GIVEN DATA —
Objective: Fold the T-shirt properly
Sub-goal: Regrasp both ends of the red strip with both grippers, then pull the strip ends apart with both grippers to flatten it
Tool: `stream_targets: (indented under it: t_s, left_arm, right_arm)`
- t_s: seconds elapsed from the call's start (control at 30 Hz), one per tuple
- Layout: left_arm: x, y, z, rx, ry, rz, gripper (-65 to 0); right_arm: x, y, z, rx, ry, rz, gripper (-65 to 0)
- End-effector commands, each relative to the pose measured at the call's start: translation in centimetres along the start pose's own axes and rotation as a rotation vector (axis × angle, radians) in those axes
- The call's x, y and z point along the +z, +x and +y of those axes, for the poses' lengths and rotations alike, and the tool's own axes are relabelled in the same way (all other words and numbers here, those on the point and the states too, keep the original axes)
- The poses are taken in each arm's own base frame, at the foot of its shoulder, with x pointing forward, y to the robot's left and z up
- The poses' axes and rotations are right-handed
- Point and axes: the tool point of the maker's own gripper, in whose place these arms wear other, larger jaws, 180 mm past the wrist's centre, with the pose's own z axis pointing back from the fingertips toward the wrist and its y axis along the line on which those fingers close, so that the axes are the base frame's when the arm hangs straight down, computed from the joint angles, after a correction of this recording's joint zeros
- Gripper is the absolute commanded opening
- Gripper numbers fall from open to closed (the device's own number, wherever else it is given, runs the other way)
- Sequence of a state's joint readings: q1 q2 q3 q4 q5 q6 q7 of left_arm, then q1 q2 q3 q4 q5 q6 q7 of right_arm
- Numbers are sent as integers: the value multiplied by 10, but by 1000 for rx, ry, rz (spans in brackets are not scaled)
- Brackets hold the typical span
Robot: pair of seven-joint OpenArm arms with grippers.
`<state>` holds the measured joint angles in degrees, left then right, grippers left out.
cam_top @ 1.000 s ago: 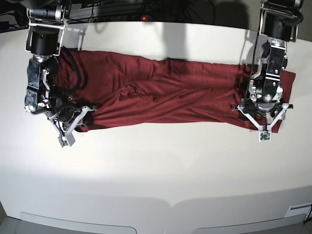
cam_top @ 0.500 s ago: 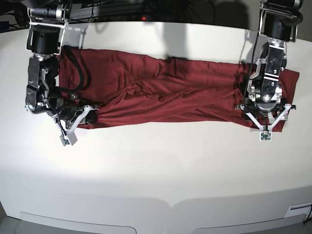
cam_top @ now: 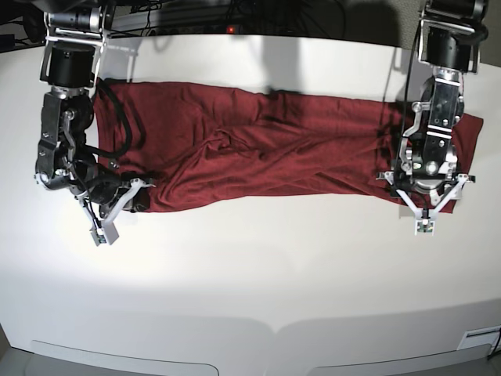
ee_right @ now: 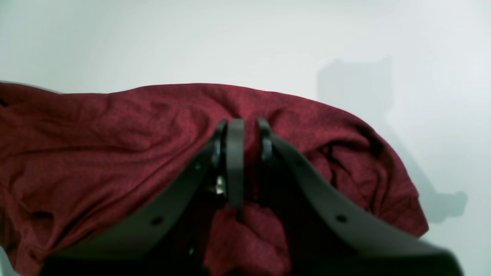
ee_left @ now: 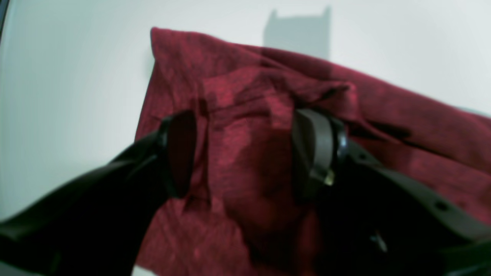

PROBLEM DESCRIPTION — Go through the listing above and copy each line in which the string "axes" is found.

WRITTEN RESPONSE —
- End-effector commands, each relative to the pose measured at the call's start: translation in centimetres along the start pose's own axes and rotation as a rotation vector (axis × angle, radians) in those axes
- The call's x, y and z point along the +z, +x and +y of those axes, for the poses' lengths and rotations alike, and the tool's own axes are relabelled in the same way (all other words and numbers here, those on the point and the states too, keep the original axes)
- The poses' axes and rotations are right-handed
- Point and axes: the tool point of the maker's own gripper, in whose place these arms wear other, larger jaws, 180 mm past the wrist's centre, with the pose's own z axis pointing back from the fingertips toward the wrist and its y axis along the line on which those fingers close, so that the axes are the base frame's when the arm hangs straight down, computed from the joint angles, after a correction of this recording's joint zeros

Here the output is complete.